"On February 8, 1964, an eighty-year-old segregationist congressman named Howard Smith ... changed the lives of American working women forever."His proposal was to add the word sex after religion in four places in the Civil Rights Act. Though he had been a supporter of the ERA (Equal Right Amendment), his intent wasn't clear. Some though his purpose was to torpedo the Civil Rights Act. Regardless, his proposal passed as did the Act.
Thomas's book traces how fifty years and ten Supreme Court cases, have changed the workplace for women. So much has changed, that today it is hard to imagine the workplace 40 or 50 years ago.
Employment ads differentiated between Wanted Men and Wanted Women. Sexual harassment was not even a concept. Cases that were decided in the Supreme Court included a company that refused female applicants with preschool children, and another that required women to be surgically sterilized if they wished to keep their job.
This book is a combination of a legal thriller and civil rights history. Well written and fun to read. Highly recommended to anyone interested in woman's rights in the workplace, both the history and the future.
The Act allowed discrimination if there was a bona fide occupational qualification (BFOQ). Much of the legal wrangling concerned companies not hiring women and suggesting there was a BFOQ. This included many well paid jobs with law enforcement, in prisons, requiring lifting, etc. Usually under the guise of protecting women, they were refused employment. The general rule became that women could not be refused because of an assumption about all women. If someone was refused, the employers had to show that that women cold not perform the job.

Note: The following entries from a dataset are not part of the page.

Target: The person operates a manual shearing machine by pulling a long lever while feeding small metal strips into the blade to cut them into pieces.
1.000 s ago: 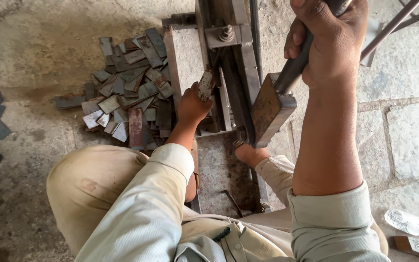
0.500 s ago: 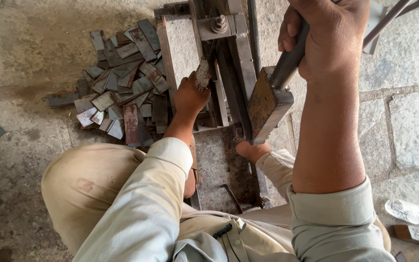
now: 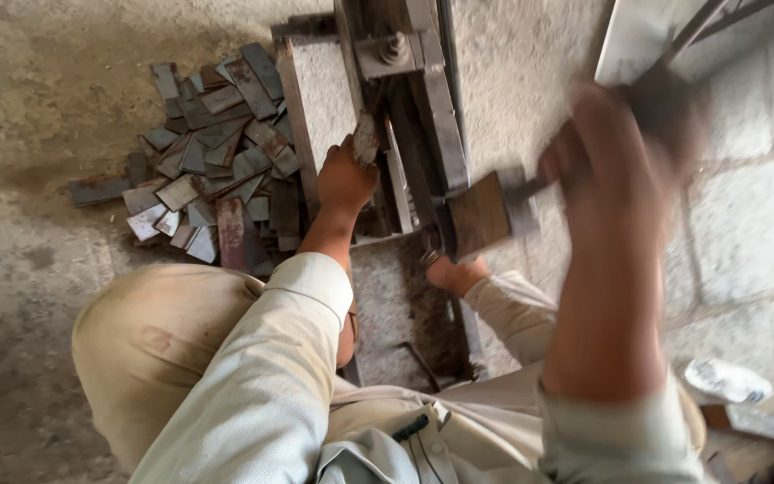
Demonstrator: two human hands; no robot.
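A small metal piece [image 3: 366,139] is pinched in the left hand [image 3: 344,179] on the steel fixture [image 3: 423,99] while a hammer [image 3: 485,211], gripped by the blurred right hand [image 3: 611,143], is swung close by, where a glancing blow could strike the fingers [image 3: 351,152].

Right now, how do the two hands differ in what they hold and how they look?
The left hand is sharp and low, pinching a small metal piece against the steel frame. The right hand is raised and motion-blurred, gripping the handle of a hammer. Both wear pale sleeves.
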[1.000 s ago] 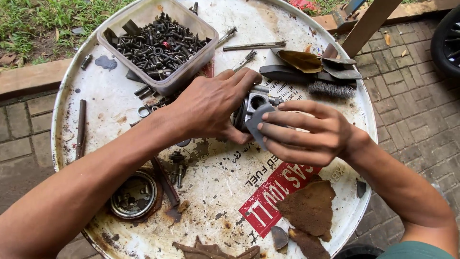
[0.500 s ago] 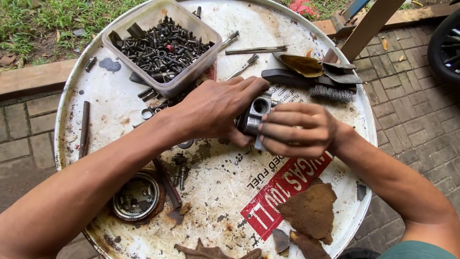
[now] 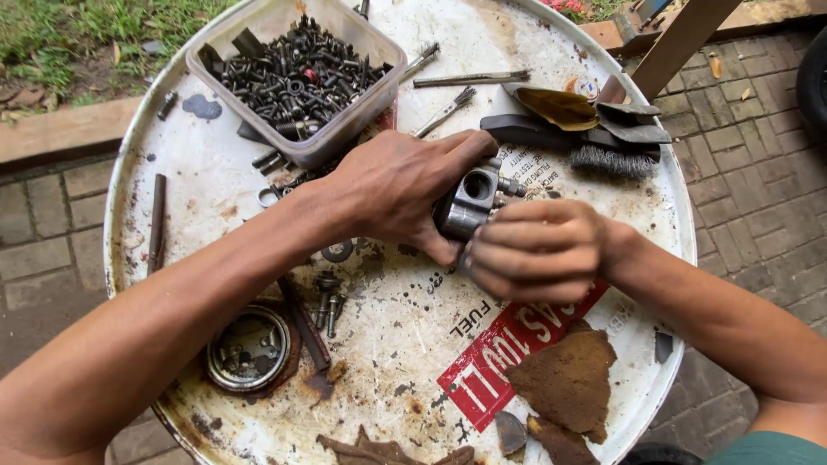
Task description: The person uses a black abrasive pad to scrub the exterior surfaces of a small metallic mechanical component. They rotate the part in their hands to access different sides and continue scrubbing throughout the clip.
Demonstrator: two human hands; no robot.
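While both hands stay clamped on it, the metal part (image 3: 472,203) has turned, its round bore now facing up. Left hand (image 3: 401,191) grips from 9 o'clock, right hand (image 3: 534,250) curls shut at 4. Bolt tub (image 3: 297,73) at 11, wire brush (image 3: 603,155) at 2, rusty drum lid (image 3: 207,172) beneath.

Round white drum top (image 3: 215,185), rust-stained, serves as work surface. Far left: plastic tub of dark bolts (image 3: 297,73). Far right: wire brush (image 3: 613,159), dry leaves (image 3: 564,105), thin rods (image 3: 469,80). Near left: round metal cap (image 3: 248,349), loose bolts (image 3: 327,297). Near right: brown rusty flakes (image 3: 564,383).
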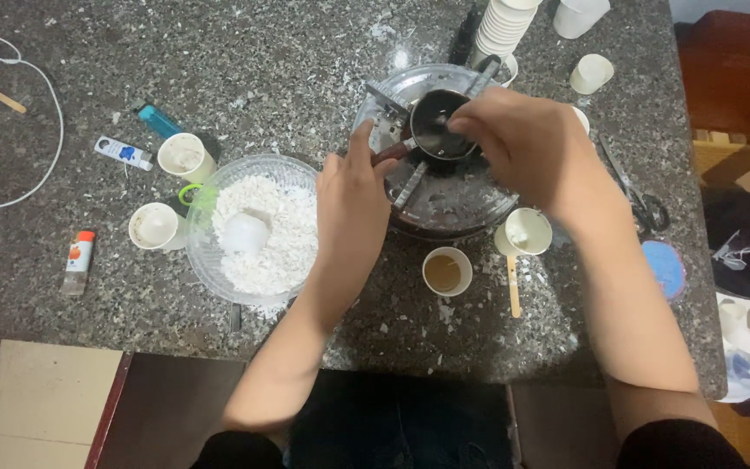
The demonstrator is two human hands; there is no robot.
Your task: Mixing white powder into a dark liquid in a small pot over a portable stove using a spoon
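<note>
Beside the small dark pot [438, 124], bowl [206, 252] of white flakes [284, 239].

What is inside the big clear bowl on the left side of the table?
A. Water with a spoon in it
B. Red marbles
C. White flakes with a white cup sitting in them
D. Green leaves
C: the clear bowl is filled with white flakes, and a small white cup sits in the middle of them.

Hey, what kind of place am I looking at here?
Probably a home craft bench for candle making: a speckled stone counter, a clear bowl of white flakes, small paper cups, and a little metal pot.
</note>
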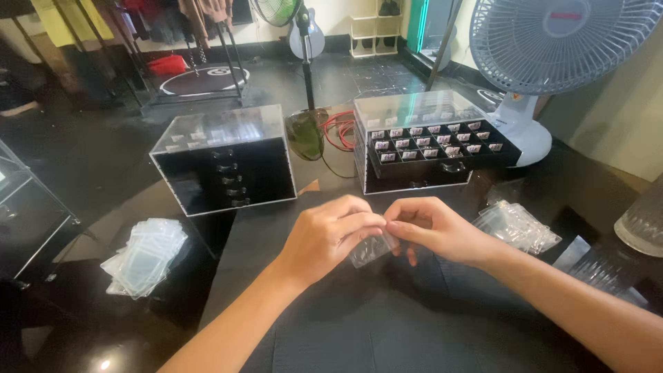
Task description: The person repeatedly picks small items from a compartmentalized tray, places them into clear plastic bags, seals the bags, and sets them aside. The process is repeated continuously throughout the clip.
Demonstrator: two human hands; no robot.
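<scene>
My left hand (331,235) and my right hand (435,228) meet over the dark tabletop (387,324). Both pinch a small clear plastic bag (373,250) between their fingertips. The bag hangs just below the fingers, a little above the table. Behind the hands stands a clear acrylic drawer box (414,138) with its top drawer pulled out. That drawer is divided into small compartments, each with a small item inside.
A second acrylic drawer box (224,159) with shut drawers stands at the left. Piles of small clear bags lie at the left (145,255) and right (518,226). A white table fan (545,48) stands at the back right, a glass object (642,217) at the right edge.
</scene>
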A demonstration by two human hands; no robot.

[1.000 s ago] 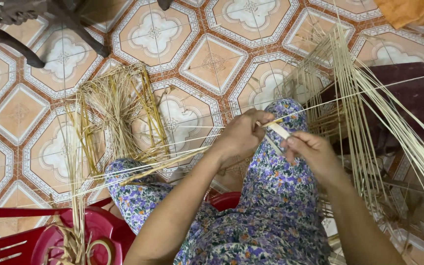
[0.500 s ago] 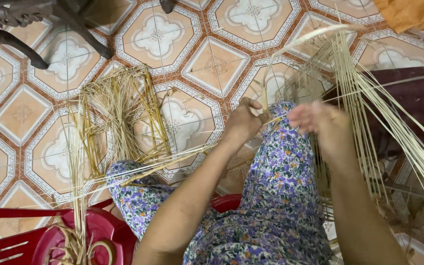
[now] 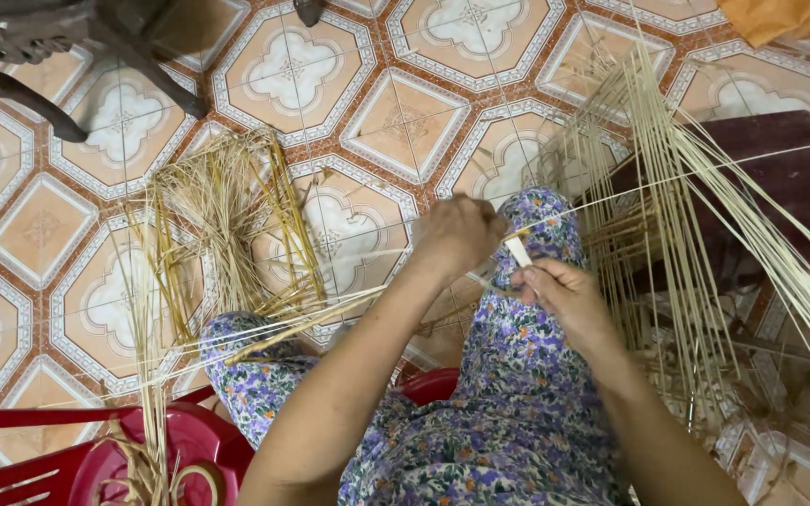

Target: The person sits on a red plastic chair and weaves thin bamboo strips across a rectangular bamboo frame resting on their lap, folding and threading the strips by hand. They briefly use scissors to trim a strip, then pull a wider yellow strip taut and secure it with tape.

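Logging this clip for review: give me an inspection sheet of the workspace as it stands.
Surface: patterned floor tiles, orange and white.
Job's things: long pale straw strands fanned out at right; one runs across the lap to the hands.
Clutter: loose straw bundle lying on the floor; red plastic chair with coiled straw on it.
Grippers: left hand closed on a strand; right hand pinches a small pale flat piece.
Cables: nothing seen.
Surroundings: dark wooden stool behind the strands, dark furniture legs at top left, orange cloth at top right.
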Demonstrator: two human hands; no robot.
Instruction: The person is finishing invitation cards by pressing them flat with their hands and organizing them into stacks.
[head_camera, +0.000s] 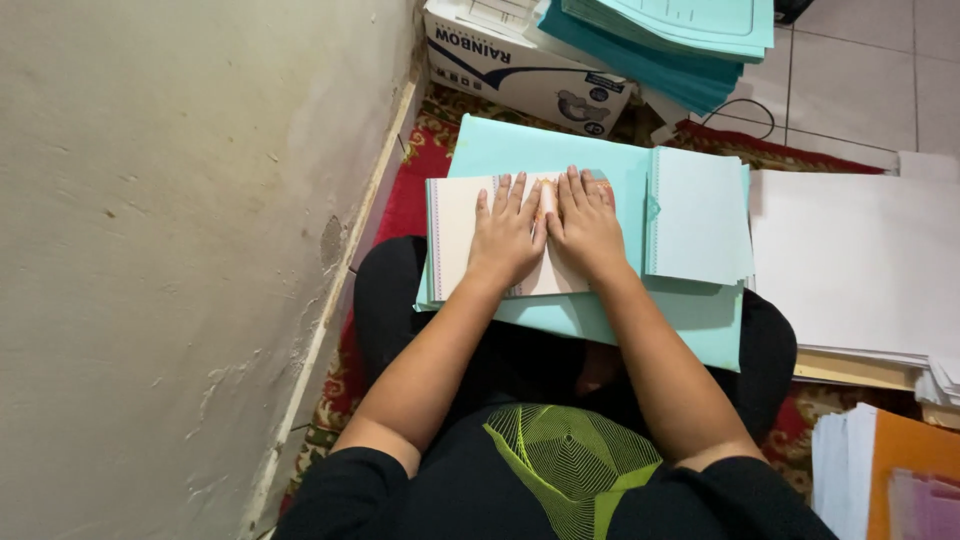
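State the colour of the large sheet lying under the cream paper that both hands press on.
Light turquoise sheet, seen in the head view, beneath the cream paper under the left hand and right hand.

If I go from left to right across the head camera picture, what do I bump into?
Plaster wall → cream sheet → left hand → right hand → pale blue stack → big white sheets. Both hands press flat on the cream sheet, side by side.
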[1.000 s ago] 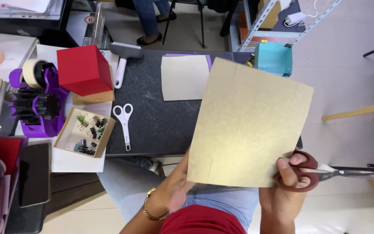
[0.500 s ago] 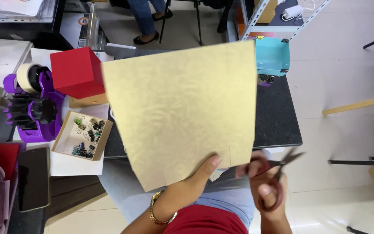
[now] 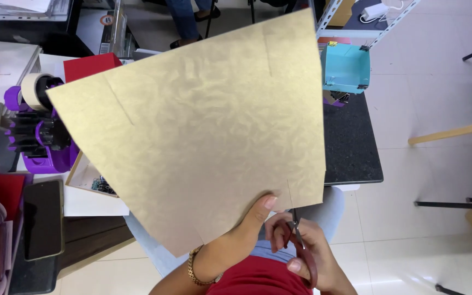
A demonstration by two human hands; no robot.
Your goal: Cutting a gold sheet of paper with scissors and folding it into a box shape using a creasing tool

If a qualification such as height and weight (that tended to disqualify women disproportionately) was put forth, there had to be hard data supporting it. This ploy rarely stood up in court.
It seems like the only BFOQ left is roles for actors, and even that may be problematic today.
How hard was this battle and how much has changed?
After all [in the late 1980s], the [U.S. Court of Appeals] noted, "sexual jokes, sexual conversations and girlie magazines" were always going to be part of the American workplace, and [the Civil Rights Act] was not meant to change that.The book delivered a very positive story of the past, but ends with a depressing epilogue about how much of a struggle remains.